Data segment
------

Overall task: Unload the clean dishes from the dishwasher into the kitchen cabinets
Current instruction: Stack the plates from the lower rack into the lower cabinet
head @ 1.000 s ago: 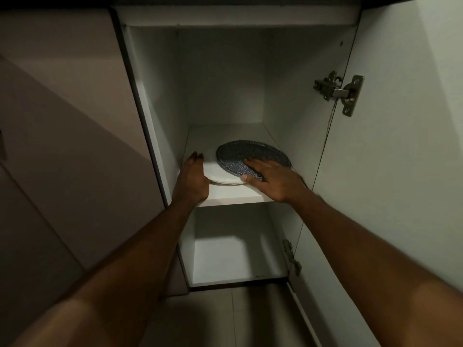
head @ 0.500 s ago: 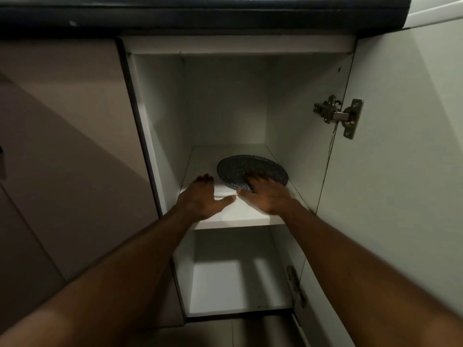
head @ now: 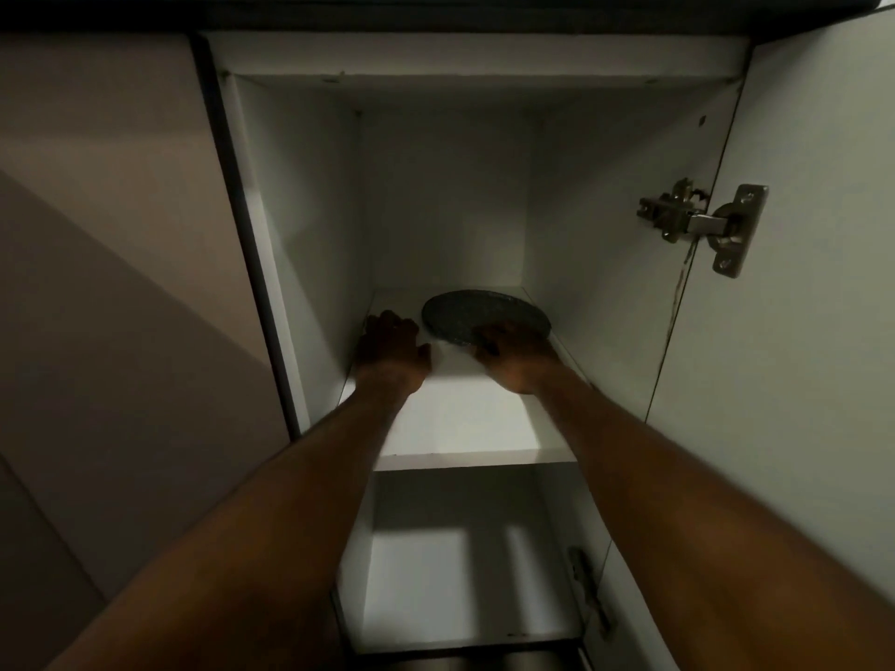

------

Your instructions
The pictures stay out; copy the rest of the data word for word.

Solution below
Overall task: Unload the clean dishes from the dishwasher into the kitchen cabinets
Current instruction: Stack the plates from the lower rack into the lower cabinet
head @ 1.000 s ago: 
head @ 0.500 s ago: 
head @ now: 

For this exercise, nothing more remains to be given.